I have been very critical of Japan’s propensity to put babies in orphanages and leave them there for years without hope of adoption. I’ve also criticized the unwillingness of Japan to sever the parental rights of abusive parents. But on the other hand, there can be no other country that gives its citizens such a strong way of escape from child abuse, let alone infanticide.
If a mother in Japan feels she can’t take care of her baby or child, she need only go to her local government office. The government will allow her to put her child into an orphanage, short-term or long-term and walk away. She can visit the child regularly—or not—and also come back through the system and get her child back. The government may at most terminate parental rights temporarily if there is evidence of severe abuse.
While of course I don’t agree with this system, I think since the system exists, people need to know about it. Parents should know that the government will gladly take good care of their babies for them if they are unable to do so for any reason. And if a young girl under 18 is pregnant and wants to give birth but has no one to support her, the government will provide a place for her to live and cover all her expenses. There are also dorms, free health care and very generous welfare for single or desperate mothers of any age who are without resources.
I realize the government is setting up phone consultation services, but I have found that the most at-risk women are often not likely to seek out help. The incredible support system for mothers and children here needs to be simply and broadly communicated so that it becomes common knowledge. While knowledge isn’t going to stop some cases, I believe there are others who would take advantage of the system if they knew they would not be scolded and would not permanently lose their children. I have been impressed with how gently government workers here deal with at-risk women and go out of their way to be reassuring and helpful.
Of course, prevention of the problem would be best. For this, parents are key. Unfortunately, another communication problem in Japan is between parents and children. As someone involved in helping pregnant women, I can say from experience that Japanese parents in general do not talk to their children about sex, at all. There is an un-spoken understanding that young people will engage in sex, but parents don’t want to know about it. Further, while sex isn’t wrong, getting pregnant is unforgiveable. And even worse is getting pregnant and not taking care of it (via abortion) and causing the family embarrassment or trouble.
Abortion appears to be the primary means of birth control here, and I can attest to the emotional toll it is taking on so many. No one wants to enter adulthood with an abortion experience hanging over her head and weighing down her heart. Parents need to talk to their children frankly about sex and all that comes with it. And a main point needs to be that they want their daughters to always feel that they can come to them if they are pregnant and ask for help. Parents need to make sure daughters know that they are more important than the eyes of the neighbors.
It’s also been strange for me to see how many young women who come from middle class families engage in sex-related jobs. I have seen the toll this kind of work takes on the character of girls, not to mention the unwanted pregnancies and abused children that result. Somehow, Japanese young women need to see that taking money for sexual activity is not just one more acceptable option for making a living. Parents need to clearly teach their daughters that they are too valuable and precious to sell their bodies.
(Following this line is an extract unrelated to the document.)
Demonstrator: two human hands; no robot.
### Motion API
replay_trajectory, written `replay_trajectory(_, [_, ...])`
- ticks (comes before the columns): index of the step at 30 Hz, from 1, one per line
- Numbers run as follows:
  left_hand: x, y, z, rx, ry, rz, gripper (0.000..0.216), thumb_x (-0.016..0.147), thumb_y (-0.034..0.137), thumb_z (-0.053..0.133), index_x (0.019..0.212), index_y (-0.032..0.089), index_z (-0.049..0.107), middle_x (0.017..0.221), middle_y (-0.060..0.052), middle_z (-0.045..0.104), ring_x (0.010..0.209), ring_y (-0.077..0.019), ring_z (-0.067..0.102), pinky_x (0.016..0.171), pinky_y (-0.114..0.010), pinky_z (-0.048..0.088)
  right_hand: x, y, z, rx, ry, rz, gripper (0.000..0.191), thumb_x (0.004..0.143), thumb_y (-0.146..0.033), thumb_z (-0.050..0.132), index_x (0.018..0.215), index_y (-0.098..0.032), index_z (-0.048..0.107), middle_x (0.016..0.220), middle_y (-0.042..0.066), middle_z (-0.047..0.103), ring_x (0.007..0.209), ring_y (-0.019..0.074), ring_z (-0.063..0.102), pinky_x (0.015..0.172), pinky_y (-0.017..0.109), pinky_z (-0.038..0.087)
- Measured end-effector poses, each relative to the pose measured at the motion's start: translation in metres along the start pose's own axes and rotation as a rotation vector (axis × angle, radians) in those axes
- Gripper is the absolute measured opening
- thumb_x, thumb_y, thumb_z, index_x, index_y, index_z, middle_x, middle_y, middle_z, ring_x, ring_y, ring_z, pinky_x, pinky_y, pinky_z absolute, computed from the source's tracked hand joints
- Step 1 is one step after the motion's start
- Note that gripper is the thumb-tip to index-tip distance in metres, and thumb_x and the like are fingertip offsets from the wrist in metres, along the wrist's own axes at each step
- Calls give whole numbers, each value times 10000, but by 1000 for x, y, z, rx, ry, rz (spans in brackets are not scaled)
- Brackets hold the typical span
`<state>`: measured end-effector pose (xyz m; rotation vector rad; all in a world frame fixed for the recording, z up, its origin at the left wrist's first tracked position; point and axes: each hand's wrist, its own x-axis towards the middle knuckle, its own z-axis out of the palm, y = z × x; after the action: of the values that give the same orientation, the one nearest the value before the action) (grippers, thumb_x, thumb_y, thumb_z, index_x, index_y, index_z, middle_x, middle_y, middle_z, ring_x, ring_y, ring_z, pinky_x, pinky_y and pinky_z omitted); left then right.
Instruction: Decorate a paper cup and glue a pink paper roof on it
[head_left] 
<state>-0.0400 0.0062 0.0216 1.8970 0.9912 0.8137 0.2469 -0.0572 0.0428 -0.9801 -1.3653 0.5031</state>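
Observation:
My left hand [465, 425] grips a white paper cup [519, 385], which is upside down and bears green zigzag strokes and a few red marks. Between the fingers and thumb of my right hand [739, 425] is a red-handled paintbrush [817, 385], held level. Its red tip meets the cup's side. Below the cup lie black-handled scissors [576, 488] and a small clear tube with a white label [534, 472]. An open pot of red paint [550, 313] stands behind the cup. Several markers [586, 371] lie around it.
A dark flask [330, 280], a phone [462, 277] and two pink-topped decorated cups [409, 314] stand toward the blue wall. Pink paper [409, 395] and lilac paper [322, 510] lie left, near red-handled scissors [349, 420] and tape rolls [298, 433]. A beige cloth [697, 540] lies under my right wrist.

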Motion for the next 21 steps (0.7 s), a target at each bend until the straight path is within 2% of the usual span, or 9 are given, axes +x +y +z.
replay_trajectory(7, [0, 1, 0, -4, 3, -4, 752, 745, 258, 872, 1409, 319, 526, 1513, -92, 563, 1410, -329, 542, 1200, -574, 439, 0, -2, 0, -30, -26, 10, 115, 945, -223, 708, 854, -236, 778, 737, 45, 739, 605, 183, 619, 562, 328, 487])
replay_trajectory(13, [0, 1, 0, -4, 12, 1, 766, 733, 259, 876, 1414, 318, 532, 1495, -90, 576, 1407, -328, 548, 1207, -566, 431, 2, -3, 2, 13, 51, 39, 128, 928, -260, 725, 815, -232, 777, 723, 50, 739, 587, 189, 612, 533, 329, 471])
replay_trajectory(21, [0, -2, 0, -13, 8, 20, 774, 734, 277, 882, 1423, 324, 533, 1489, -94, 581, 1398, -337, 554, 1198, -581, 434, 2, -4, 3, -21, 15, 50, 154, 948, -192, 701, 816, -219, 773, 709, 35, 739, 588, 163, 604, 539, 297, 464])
The women are the ones who have to deal with the consequences long after the money is gone.
It seems obvious that, as the population dwindles and precious lives are left to die in the trash and public restrooms, fatally neglected and even violently killed, the Japanese government should launch a full-scale campaign about its desire and ability to save at-risk children. The system doesn’t need to be secretive with information only available to those with the motivation to seek it out.
And when mothers come to drop off their infants, I hope the government will ask if they are interested in giving their baby up for adoption. I believe a significant number of women would be interested if asked. Then, instead of swelling the orphanages, the many Japanese parents waiting to adopt could see their dream fulfilled.
In addition, parents need to be urged to take responsibility for the sexual education of their children instead of leaving it to the schools, pornographic manga, peers, etc. A little embarrassment isn’t a high price to pay to keep your daughter (and grandchild) from becoming another tragic statistic.